The costs of America’s military overreach are compounded by the undue influence exerted by the arms industry and its allies in Congress, backed up by over $83 million in campaign contributions in the past two election cycles and the employment of over 820 lobbyists, or more than one for each and every member of Congress. The industry also leverages the jobs its programs create to bring lawmakers on board to fund ever higher budgets, despite the fact that the economic role of the arms sector has declined dramatically over the past three decades — from 3.2 million direct jobs to just 1.1 million today, or six-tenths of one percent of a national labor force of over 160 million people. Meanwhile, last year alone, Congress added $45 billion to the Pentagon budget beyond what the department itself requested, much of it for systems built in the states or districts of key members, a process that puts special interests above the national interest.

The United States could mount a robust defense for far less money if it pursued a more restrained strategy that takes a more realistic view of the military challenges posed by Russia and China, relies more heavily on allies to provide for the defense of their own regions, shifts to a deterrence–only nuclear strategy, and emphasizes diplomacy over the threats or use of force to curb nuclear proliferation. This approach could save at least $1.3 trillion over the next decade, funds that could be invested in other areas of urgent national need.

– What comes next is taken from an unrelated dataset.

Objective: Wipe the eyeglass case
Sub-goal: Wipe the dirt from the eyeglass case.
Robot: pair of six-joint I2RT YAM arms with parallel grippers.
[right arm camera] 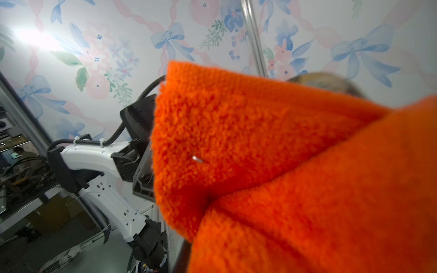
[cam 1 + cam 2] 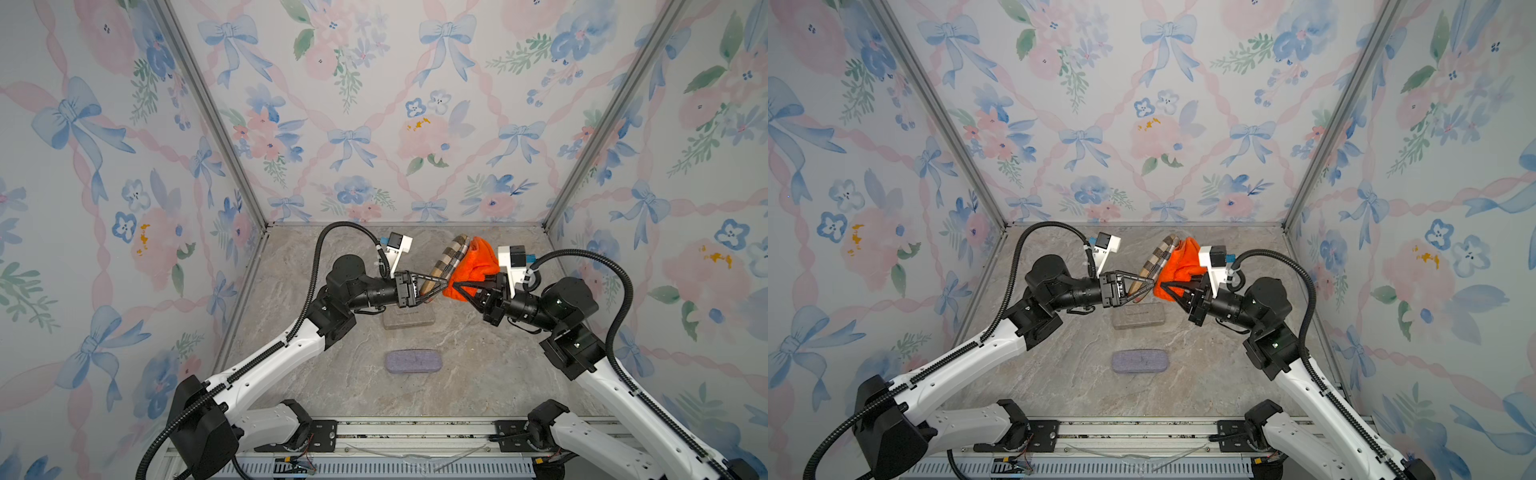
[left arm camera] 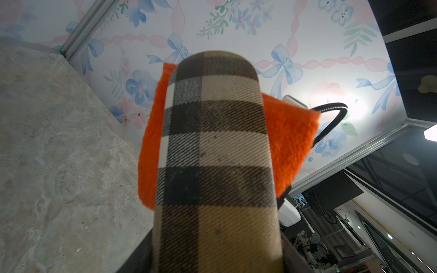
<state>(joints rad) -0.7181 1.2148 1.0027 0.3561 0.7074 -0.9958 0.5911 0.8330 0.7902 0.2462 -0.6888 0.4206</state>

But making a shift of that magnitude will require political and budgetary reforms to reduce the immense power of the arms lobby.

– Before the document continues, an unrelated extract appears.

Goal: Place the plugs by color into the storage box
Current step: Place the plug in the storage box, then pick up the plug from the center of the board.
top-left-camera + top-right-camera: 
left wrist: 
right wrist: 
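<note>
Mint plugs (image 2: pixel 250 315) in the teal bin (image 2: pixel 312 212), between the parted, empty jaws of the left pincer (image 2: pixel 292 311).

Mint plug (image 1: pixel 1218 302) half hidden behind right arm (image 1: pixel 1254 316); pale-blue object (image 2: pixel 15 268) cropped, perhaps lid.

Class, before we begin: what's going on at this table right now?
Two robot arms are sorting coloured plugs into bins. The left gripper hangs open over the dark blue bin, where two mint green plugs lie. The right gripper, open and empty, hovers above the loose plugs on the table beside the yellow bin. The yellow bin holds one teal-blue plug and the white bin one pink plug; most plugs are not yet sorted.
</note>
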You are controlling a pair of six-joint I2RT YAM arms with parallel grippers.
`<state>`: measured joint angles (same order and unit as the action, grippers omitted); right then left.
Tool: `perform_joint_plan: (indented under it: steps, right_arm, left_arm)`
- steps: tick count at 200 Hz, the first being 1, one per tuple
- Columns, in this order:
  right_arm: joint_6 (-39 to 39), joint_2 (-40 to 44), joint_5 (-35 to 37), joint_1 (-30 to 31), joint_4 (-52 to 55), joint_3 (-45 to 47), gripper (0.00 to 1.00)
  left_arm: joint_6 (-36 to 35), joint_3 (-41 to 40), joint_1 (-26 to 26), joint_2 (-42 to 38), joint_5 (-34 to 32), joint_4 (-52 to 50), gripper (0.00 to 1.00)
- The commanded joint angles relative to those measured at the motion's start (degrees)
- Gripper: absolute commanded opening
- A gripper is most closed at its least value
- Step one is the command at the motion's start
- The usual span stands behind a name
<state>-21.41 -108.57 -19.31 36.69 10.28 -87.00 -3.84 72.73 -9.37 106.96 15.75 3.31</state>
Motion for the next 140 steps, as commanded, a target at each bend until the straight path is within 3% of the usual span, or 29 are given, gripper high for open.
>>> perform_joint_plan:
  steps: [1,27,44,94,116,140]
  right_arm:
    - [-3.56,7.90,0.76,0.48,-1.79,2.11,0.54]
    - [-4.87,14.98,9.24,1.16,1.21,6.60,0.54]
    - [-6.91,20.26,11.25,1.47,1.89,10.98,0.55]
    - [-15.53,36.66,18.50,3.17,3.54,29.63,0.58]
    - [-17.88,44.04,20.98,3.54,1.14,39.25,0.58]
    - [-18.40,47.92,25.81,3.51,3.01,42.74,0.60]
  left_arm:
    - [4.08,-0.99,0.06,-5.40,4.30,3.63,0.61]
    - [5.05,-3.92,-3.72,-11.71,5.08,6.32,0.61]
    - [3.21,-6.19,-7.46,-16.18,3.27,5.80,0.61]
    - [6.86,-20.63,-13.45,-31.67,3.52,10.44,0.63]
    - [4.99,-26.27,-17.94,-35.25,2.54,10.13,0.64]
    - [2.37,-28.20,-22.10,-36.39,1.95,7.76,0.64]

In addition to shifting to a more restrained defense strategy, a number of initial steps — some small, some major — can be taken to weaken the economic grip of the arms industry on Pentagon spending and policy. 

First, top military officers and senior Pentagon officials should be barred from going to work for any military contractor that receives more than $1 billion per year from the Pentagon. At a minimum, there should be a four year ban on major contractors hiring DoD officials once they leave government, as set out in Senator Elizabeth Warren’s Department of Defense Ethics and Anti-corruption Act.

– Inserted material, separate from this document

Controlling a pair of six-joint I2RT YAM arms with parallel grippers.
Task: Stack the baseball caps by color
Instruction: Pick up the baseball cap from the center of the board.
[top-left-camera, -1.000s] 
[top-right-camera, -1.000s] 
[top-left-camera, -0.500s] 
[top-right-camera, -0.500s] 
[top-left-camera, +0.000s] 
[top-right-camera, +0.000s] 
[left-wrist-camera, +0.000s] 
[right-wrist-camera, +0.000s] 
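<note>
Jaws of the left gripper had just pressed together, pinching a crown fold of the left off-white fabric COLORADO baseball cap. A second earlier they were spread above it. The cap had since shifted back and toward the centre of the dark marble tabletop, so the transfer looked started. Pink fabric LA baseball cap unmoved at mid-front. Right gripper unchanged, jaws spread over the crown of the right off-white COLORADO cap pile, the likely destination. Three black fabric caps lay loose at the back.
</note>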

Second, the practice of the arms industry funding the campaigns of members of the armed services committees and defense appropriations subcommittees of each house of Congress should be ended. Ideally, there should be a legal ban on such contributions, but if such a measure doesn’t pass legal muster the practice should be stigmatized to the point that relevant members voluntarily forgo such donations.

And third, regional economic strategies that create civilian alternatives for heavily defense- dependent areas should be developed. Given the urgent threat posed by climate change, much of this activity can be centered on creating new hubs for the development and production of green technologies. 

The Pentagon budget is headed in the wrong direction, to the detriment of our security and our economic prospects. We should redouble efforts to rein it in, led by citizen’s organizations joined by congressional leaders who are not in thrall to the military-industrial complex that President Eisenhower warned about 62 years ago.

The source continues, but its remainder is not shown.